C’est le 17 avril 1793 que les armées espagnoles, conduites par le général Ricardos, pénètrèrent en Vallespir, où la population, qui n’avait jamais trop apprécié les Français, ne leur opposa qu’une maigre résistance, tandis que les troupes françaises étaient balayées et se retiraient sur Perpignan. L’avance espagnole continue encore quelques semaines, puis la situation se stabilise : les Espagnols occupent certes tout le Vallespir et une bonne partie de la vallée de la Tet, mais ils ont été bloqués et même en partie repoussés grâce aux efforts, entre autres, du conventionnel Cassagnes. Plutôt que de continuer à avancer, le général Ricardos songe à protéger ses arrières. Pour cela, il aurait notamment besoin de contrôler la chaîne des Albères et les villages de la côte. Mais il faut d’abord s’emparer d’un verrou stratégique, le col de Banyuls. C’est précisément ce qui se passe le 15 décembre 1793.
Si l’on en croit Pierre Vidal (Histoire de la Révolution française dans les P-O, 1889, tome 3, pp. 137-140), c’est essentiellement à leur génie stratégique et tactique que les Espagnols doivent leur victoire, tandis que les Français commandés par Delattre accumulaient les bévues. Une première attaque espagnole est repoussée au petit matin, puis les Français s’endorment sur leurs lauriers, pendant que le général espagnol Curten, qui a entretemps renforcé ses troupes, les lance dans un nouvel assaut cette fois décisif. Laissons la parole à Vidal :
“Alors Curten accourt, harangue les soldats et les excite au combat. Ils se précipitent sur nous, enlèvent le Pla de les Eras, malgré le courage des nôtres, et s’emparent de la batterie que nous avions établie à l’ouest du col de Banyuls… Le poste important et élevé du Puig de la Calm avait été enlevé par les colonnes de Navarro et de Castrillo ; la quatrième, commandée par le Portugais Carvajal, nous avait délogés du col de la Vallauria. Les troupes de Curten victorieuses vinrent se réunir et se reposer sur ce point.

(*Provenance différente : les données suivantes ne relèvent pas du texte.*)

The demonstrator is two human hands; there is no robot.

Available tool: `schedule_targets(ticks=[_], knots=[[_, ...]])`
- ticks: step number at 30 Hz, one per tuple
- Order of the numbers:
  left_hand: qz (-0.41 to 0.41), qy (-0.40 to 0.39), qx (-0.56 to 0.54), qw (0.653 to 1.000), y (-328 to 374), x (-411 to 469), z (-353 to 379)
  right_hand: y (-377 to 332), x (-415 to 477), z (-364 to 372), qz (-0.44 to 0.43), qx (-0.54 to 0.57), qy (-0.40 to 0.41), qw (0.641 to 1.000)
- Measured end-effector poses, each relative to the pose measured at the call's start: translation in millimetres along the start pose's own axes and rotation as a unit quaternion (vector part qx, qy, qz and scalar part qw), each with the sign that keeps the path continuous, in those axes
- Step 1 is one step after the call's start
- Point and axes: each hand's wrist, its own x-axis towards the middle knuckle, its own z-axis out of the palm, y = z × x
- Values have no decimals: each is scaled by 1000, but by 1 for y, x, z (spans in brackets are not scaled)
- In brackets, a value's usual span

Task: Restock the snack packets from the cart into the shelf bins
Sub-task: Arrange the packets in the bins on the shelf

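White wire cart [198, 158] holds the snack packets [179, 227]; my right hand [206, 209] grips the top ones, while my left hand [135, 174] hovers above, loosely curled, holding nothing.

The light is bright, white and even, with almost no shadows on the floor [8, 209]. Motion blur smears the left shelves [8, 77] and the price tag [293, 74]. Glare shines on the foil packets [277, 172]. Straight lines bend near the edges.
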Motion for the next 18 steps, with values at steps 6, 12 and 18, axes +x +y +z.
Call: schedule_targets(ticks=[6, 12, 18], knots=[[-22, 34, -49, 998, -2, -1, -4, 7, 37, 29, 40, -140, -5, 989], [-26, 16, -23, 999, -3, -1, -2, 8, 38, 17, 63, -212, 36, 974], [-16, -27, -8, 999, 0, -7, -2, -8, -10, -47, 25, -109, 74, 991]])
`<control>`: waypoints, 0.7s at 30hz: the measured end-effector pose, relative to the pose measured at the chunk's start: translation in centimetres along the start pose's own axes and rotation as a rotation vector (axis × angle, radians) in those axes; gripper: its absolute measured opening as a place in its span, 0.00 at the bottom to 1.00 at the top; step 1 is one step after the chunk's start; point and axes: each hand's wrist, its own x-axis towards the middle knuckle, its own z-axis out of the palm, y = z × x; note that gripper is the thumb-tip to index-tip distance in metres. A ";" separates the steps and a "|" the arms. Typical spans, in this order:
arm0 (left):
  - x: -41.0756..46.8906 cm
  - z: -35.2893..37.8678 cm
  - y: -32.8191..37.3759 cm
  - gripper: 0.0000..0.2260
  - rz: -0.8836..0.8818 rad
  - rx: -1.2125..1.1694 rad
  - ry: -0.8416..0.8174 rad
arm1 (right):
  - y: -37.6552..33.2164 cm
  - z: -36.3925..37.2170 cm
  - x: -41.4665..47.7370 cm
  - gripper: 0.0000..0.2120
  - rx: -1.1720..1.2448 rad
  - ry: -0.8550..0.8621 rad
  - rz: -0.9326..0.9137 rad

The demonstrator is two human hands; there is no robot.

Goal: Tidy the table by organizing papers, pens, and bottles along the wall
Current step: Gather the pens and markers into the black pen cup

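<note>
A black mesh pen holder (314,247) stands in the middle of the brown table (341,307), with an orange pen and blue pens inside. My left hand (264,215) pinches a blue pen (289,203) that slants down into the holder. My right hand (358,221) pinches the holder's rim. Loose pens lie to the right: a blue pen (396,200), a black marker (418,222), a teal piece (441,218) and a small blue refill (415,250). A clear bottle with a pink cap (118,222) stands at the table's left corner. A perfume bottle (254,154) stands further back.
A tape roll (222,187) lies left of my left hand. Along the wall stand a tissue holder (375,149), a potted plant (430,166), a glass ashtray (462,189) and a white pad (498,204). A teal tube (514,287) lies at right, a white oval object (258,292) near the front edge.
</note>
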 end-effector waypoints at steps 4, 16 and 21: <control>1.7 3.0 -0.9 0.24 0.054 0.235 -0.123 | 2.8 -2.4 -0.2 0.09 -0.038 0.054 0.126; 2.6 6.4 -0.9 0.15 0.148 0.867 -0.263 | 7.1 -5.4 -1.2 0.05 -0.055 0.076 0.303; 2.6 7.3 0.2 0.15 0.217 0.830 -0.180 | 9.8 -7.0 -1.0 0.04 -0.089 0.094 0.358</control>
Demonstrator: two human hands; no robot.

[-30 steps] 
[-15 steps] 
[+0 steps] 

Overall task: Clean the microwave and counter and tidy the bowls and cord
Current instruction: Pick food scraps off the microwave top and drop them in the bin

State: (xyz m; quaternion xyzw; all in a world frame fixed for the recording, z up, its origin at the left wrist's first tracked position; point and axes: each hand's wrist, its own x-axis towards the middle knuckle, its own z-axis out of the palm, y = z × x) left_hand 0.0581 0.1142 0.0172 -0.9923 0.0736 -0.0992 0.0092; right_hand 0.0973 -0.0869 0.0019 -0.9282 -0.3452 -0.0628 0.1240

“La déroute de nos soldats était complète. Ils se précipitèrent dans le bassin de Banyuls et coururent se réfugier en grande partie sur la crête de Biarra, où se trouvent aujourd’hui le phare et le fort de Port-Vendres ; les autres étaient descendus au village de Banyuls. Point n’était nécessaire de tant courir ; ainsi que nous venons de le voir, les Espagnols de Curten se reposaient.”
“Mais il faut d’abord s’emparer d’un verrou stratégique, le col de Banyuls. C’est précisément ce qui se passe le 15 décembre 1793… c’est essentiellement à leur génie stratégique et tactique que les Espagnols doivent leur victoire, tandis que les Français commandés par Delattre accumulaient les bévues” : Ce qui n’empêchera pas les Français de reprendre définitivement le dessus quelques mois plus tard lors de la bataille dite du Boulou (mai 1794), mettant ainsi un terme à deux années de conflit entre les deux pays.